Capítulo 150: Despertar
El carruaje oficial, con cortinas verdes y lento, llegó al huésped de la Prefectura de Shuntian.
Dos hombres que se pasaron por alto como si no estuvieran presentes aparecieron detrás del carruaje.
Los portadores del carruaje parecían no darse cuenta.
Pasado el Huésped de la Prefectura de Shuntian, un hombre vestido con trajes de oficina salió por una cornisa y se colocó a los lados del carruaje.
Cuando llegaron al centro de la ciudad, un sirviente portador de farol se adelantó para abrir el camino del carruaje.
Solo entonces el carruaje adquiría el aspecto apropiado de un alto funcionario de segundo rango con su escolta reducida.
Un gran farol rojo llevaba la inscripción grande: "Dòu".
En la oscuridad, brillaba aterradora y destacadamente.
Los oficiales que patrullaban no solo se apartaron sin preguntar, sino que se retiraron para dar paso al carruaje.
El carruaje entró en uno de los más famosos lugares de entretenimiento de la capital, el callejón de Flora Verde.
Varios oficiales intercambiaron miradas significativas y comentaron susurros, mostrando su admiración.
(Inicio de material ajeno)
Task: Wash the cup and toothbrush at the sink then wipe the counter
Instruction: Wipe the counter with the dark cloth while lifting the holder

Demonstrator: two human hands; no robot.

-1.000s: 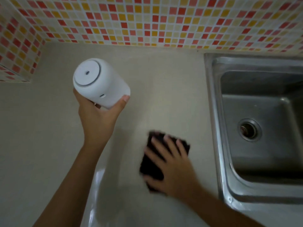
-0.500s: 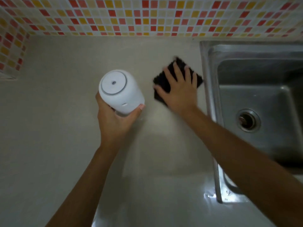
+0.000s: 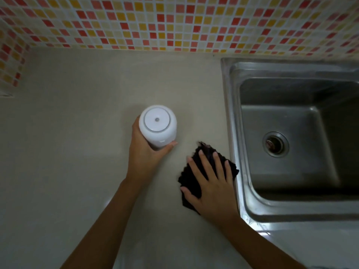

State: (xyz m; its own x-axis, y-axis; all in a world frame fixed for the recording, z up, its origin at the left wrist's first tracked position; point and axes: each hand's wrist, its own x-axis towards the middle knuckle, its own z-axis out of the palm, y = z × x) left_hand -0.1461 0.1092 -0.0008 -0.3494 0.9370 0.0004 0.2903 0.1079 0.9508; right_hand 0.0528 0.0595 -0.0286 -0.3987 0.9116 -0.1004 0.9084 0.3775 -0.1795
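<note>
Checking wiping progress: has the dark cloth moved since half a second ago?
Yes. The dark, nubby cloth under the right hand slid toward the person along the steel sink's left rim, from its back corner to beside the drain.

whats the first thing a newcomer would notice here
The white cup draws the eye first, held by the left hand over the middle of the beige counter, one round end toward the camera. Next comes the right hand, pressed flat on a dark cloth just beside the left rim of the steel sink. Behind runs a red, orange and cream mosaic tile wall.
</note>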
Uno de ellos exclamó: "¡Parece que el viejo también tiene un poco!"
Los demás risueños y perturbadores.
Dentro del carruaje, nadie se enteraba de lo que estaba ocurriendo.
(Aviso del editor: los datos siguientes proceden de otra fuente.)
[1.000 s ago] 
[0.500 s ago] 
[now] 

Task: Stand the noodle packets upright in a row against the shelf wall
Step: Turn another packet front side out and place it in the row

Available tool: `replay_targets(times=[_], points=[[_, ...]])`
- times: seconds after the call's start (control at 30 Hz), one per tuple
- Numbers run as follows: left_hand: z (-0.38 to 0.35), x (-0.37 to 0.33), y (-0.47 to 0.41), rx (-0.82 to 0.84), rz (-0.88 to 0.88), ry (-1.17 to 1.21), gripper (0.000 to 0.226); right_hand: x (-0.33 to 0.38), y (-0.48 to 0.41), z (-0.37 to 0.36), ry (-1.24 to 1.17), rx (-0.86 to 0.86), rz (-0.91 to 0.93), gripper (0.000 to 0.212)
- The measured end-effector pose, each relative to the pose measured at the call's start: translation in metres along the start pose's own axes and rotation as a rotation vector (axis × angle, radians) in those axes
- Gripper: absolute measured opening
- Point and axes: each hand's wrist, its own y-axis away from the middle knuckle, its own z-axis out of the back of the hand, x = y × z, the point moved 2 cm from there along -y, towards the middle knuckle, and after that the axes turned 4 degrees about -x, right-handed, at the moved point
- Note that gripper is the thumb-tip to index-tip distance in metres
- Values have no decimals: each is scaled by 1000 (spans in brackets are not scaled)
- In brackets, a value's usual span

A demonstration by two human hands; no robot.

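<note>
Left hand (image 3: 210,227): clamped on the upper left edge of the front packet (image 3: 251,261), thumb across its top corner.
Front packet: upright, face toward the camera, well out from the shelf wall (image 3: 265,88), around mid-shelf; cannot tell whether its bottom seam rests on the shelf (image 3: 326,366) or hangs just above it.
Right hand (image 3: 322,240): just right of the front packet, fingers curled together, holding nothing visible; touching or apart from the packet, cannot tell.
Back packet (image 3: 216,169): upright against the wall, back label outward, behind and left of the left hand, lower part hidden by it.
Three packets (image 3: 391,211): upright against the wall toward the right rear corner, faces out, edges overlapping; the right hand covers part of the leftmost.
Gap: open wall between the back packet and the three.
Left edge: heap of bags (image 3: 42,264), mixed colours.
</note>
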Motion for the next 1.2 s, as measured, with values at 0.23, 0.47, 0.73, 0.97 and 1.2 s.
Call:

Si alguien los hubiera seguido, habría notado que las cortinas exteriores del carruaje habían cambiado a un azul preciado, y el cordón dorado con figuras de dragones se había ocultado.
El carruaje tembló y salió de Flora Verde, girando alrededor de la ciudad hasta parar en una "tienda de plumas Dòu" cerca del puente Drum Street a no lejos del Gran Portal de Tranquilidad.
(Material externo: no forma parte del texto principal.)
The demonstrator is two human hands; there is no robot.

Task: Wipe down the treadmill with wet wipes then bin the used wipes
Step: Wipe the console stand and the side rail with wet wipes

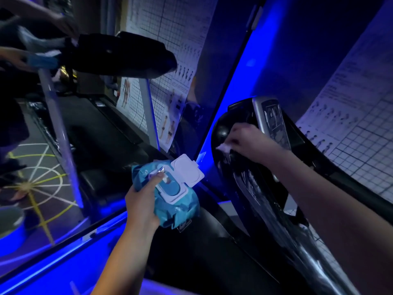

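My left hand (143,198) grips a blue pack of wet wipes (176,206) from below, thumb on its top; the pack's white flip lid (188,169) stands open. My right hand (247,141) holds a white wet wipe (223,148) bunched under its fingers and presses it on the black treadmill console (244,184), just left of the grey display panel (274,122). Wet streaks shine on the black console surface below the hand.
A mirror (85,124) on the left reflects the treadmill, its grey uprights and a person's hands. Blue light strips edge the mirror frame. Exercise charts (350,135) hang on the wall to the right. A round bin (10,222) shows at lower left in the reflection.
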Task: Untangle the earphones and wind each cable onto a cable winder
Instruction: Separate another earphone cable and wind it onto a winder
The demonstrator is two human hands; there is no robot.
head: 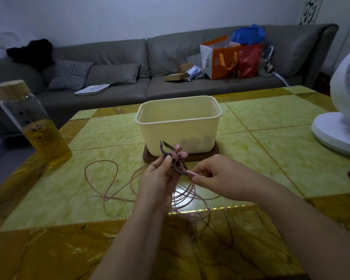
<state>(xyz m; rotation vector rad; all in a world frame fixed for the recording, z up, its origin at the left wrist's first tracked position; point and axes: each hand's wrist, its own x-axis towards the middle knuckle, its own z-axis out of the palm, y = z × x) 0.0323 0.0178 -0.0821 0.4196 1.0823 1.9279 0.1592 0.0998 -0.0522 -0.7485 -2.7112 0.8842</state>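
The room is dim, with a cold blue look. A bright white spot of light shines off the glossy table near the middle. The picture bends at the edges, so the fan looks curved and a little soft.

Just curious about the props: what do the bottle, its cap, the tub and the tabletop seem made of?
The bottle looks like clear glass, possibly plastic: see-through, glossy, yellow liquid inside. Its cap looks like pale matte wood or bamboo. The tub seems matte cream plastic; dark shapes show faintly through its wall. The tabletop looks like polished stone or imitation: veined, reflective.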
Un sirviente portador de farol se apresuró a abrir las cortinas del carruaje.
Un anciano literato vestido con una túnica de lana marrón bajó del carruaje, tocando el granero de plumas Dòu y llamando: "¡Sr. Fan!"
Song Mo vio que se encontraba en un vasto velo de niebla.
La niebla densa envolvía todo a su alrededor, ocultando las calles de atrás y el paisaje circundante.
Se detuvo sin rumbo fijo en la niebla.
Húmedo, pegajoso, con un frío que penetraba hasta los huesos.
¿Cómo estoy aquí?
De repente paró en seco.
El silencio reinaba, no había sonido alguno.
Caminó como si atravesara telas de araña, una tras otra, sin fin.
Por qué?
Preguntó consigo mismo.
Nadie respondió.
Sus pasos se volvieron más rápidos.
La niebla se intensificó.
Por qué?
Gritó hacia el frente.
La niebla pareció temblar ante su ira y se separó en dos lados.
Vio una figura llevando un farol, iluminada por la luz esplendorosa y brillante.
¡No estaba solo!
Esto lo animó, su mente se calmando gradualmente, volviendo a la compostura.
Pero la niebla se agrupó de nuevo. Se volvió más espesa que antes, ocultando cualquier señal de luz.
El deshonor y la ira se transformaron en un deseo inaguantable, como una ola titánica que lo ahogaba.
Gritó: "¡¿Por qué?!".
Una vez, otra vez, una y otra vez.
La niebla se separaba y volvía a agruparse, apareciendo y desapareciendo, iluminaciones fugaces emergían ante sus ojos.
Esas luces se convirtieron en un ideario que persistió en su interior.
De repente, la neblina se disipó con una explosión, revelando un sol tenue, borroso.
La luz naranja y amarillenta llenaba su campo visual.
Forzó a sus ojos a abrirse.
Su vista se volvió clara.
Una lámpara verde-azulada alrededor de pájaros cincelados ardía con una llama naranja.